**What you need to do**
Could you output the entire listing without altering anything?

**Exercise materials**
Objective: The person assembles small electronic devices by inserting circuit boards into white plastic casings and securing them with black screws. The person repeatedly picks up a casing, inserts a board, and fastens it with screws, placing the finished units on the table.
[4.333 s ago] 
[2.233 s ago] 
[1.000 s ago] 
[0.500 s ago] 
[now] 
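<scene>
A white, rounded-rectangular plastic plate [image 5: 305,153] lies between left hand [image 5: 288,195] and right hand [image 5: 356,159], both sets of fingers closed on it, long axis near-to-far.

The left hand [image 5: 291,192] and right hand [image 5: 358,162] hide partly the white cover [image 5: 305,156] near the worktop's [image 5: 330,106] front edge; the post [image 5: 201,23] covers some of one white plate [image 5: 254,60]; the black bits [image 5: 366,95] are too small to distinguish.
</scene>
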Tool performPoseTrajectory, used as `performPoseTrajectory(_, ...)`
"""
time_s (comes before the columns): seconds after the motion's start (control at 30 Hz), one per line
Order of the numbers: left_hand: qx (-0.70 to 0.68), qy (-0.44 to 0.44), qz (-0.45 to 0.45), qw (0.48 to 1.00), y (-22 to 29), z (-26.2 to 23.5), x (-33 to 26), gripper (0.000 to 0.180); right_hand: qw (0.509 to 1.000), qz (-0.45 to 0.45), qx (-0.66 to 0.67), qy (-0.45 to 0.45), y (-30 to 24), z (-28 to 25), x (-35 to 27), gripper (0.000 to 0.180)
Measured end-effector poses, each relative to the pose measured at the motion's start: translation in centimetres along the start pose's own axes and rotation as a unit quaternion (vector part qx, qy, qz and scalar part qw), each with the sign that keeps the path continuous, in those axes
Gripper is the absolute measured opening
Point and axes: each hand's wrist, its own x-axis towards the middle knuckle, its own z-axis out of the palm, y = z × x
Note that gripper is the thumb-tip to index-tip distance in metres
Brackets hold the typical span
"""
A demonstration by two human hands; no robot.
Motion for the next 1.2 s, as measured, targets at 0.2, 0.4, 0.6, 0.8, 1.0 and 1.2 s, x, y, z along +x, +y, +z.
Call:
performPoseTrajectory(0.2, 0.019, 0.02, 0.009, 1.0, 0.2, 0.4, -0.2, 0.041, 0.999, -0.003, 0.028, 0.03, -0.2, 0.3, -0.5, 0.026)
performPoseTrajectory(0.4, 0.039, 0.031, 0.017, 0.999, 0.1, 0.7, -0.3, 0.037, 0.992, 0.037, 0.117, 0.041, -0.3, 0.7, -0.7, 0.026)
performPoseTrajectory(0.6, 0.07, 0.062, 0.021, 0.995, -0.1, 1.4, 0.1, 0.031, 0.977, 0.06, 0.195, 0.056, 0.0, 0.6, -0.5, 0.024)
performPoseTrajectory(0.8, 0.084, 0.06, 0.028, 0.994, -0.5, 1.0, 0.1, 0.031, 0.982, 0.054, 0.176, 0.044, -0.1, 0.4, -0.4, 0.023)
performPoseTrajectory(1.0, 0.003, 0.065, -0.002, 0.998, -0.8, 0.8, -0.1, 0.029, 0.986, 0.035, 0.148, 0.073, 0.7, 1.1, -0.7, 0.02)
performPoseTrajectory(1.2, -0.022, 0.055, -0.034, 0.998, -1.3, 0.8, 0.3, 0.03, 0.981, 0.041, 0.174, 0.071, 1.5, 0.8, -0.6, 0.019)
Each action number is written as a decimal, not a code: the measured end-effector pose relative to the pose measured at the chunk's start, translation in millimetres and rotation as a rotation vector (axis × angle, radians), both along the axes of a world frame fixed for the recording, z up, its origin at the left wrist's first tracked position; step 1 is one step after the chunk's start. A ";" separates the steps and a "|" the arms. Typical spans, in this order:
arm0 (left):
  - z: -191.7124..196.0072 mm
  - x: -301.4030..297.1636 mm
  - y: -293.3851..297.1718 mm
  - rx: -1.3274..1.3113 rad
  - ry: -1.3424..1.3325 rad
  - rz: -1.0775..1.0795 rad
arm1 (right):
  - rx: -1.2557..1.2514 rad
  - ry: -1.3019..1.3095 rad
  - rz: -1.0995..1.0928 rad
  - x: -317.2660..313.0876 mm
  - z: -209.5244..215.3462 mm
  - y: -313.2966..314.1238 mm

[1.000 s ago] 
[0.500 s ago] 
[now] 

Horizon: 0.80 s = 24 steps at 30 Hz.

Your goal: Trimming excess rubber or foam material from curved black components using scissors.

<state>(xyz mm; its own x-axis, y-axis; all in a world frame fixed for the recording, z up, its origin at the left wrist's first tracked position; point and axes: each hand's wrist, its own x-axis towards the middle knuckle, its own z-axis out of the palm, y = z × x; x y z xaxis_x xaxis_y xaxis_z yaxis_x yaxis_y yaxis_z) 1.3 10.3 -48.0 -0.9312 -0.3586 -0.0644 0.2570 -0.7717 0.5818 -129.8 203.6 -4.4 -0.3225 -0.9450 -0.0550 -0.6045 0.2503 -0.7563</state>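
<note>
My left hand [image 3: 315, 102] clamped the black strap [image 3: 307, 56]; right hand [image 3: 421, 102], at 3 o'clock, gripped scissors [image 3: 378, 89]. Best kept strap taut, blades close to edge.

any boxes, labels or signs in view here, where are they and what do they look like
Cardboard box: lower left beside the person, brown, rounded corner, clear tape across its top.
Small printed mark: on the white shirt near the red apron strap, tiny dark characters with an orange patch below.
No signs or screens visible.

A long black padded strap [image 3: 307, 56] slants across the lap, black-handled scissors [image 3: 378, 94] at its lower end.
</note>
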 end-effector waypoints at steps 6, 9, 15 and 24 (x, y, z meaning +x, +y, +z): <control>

**Solved problem**
Objective: The person assembles small electronic devices by inserting circuit boards into white plastic casings and securing them with black screws. The person repeatedly picks up a casing, inserts a board, and fastens it with screws, placing the finished units on the table.
[4.333 s ago] 
[2.233 s ago] 
[1.000 s ago] 
[0.500 s ago] 
[now] 
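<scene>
A white, rounded-rectangular plastic plate [image 5: 305,153] lies between left hand [image 5: 288,195] and right hand [image 5: 356,159], both sets of fingers closed on it, long axis near-to-far.

The left hand [image 5: 291,192] and right hand [image 5: 358,162] hide partly the white cover [image 5: 305,156] near the worktop's [image 5: 330,106] front edge; the post [image 5: 201,23] covers some of one white plate [image 5: 254,60]; the black bits [image 5: 366,95] are too small to distinguish.
</scene>
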Tool performPoseTrajectory, used as `performPoseTrajectory(_, ...)`
"""
time_s (comes before the columns): seconds after the motion's start (control at 30 Hz), one per line
Order of the numbers: left_hand: qx (-0.70 to 0.68), qy (-0.44 to 0.44), qz (-0.45 to 0.45), qw (0.48 to 1.00), y (-22 to 29), z (-26.2 to 23.5), x (-33 to 26), gripper (0.000 to 0.180); right_hand: qw (0.509 to 1.000), qz (-0.45 to 0.45), qx (-0.66 to 0.67), qy (-0.45 to 0.45), y (-30 to 24), z (-28 to 25), x (-35 to 27), gripper (0.000 to 0.180)
Measured end-effector poses, each relative to the pose measured at the motion's start: translation in centimetres along the start pose's own axes and rotation as a unit quaternion (vector part qx, qy, qz and scalar part qw), each with the sign that keeps the path continuous, in those axes
Gripper is the absolute measured opening
Point and axes: each hand's wrist, its own x-axis towards the middle knuckle, its own z-axis out of the palm, y = z × x
Note that gripper is the thumb-tip to index-tip distance in metres
Brackets hold the typical span
"""
A demonstration by two human hands; no robot.
Motion for the next 1.2 s, as measured, targets at 0.2, 0.4, 0.6, 0.8, 1.0 and 1.2 s, x, y, z along +x, +y, +z.
Call:
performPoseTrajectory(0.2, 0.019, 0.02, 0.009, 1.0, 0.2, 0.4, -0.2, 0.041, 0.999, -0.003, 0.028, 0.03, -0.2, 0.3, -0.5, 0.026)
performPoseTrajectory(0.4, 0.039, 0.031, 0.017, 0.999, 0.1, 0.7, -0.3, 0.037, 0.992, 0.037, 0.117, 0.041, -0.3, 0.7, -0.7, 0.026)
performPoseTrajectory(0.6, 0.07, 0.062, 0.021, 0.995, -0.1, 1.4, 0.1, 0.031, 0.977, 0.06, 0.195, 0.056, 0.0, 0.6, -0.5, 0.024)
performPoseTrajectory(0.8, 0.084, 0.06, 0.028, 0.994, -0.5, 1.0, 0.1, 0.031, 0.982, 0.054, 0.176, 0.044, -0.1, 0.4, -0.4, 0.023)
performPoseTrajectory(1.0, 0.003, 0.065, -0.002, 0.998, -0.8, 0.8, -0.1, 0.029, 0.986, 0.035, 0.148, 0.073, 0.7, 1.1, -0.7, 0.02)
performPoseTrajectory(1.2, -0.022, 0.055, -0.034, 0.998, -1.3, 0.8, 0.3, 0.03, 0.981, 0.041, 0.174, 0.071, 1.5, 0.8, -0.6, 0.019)
Each action number is written as a decimal, not a code: the measured end-effector pose relative to the pose measured at the chunk's start, translation in millimetres and rotation as a rotation vector (axis × angle, radians), both along the axes of a world frame fixed for the recording, z up, its origin at the left wrist's first tracked position; step 1 is one step after the chunk's start. A ";" separates the steps and a "|" the arms. Typical spans, in this order:
arm0 (left):
  - z: -191.7124..196.0072 mm
  - x: -301.4030..297.1636 mm
  - y: -293.3851..297.1718 mm
  - rx: -1.3274..1.3113 rad
  - ry: -1.3424..1.3325 rad
  - rz: -1.0775..1.0795 rad
arm1 (right):
  - rx: -1.2557..1.2514 rad
  - ry: -1.3019..1.3095 rad
  - rz: -1.0995..1.0928 rad
  - x: -317.2660..313.0876 mm
  - z: -209.5244..215.3462 mm
  - y: -313.2966..314.1238 mm

[1.000 s ago] 
[0.500 s ago] 
[now] 

Horizon: 0.80 s = 24 steps at 30 Hz.

Your goal: Trimming excess rubber or foam material from curved black components using scissors.

<state>(xyz mm; its own x-axis, y-axis; all in a world frame fixed for the recording, z up, its origin at the left wrist's first tracked position; point and axes: each hand's wrist, its own x-axis towards the middle knuckle, its own z-axis out of the palm, y = z × x; x y z xaxis_x xaxis_y xaxis_z yaxis_x yaxis_y yaxis_z) 1.3 10.3 -48.0 -0.9312 -0.3586 -0.0644 0.2570 -0.7717 0.5818 -129.8 203.6 -4.4 -0.3225 -0.9450 -0.0550 -0.6045 0.2503 -0.7563</state>
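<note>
My left hand [image 3: 315, 102] clamped the black strap [image 3: 307, 56]; right hand [image 3: 421, 102], at 3 o'clock, gripped scissors [image 3: 378, 89]. Best kept strap taut, blades close to edge.

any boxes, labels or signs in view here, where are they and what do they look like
Cardboard box: lower left beside the person, brown, rounded corner, clear tape across its top.
Small printed mark: on the white shirt near the red apron strap, tiny dark characters with an orange patch below.
No signs or screens visible.

A long black padded strap [image 3: 307, 56] slants across the lap, black-handled scissors [image 3: 378, 94] at its lower end.
</note>
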 end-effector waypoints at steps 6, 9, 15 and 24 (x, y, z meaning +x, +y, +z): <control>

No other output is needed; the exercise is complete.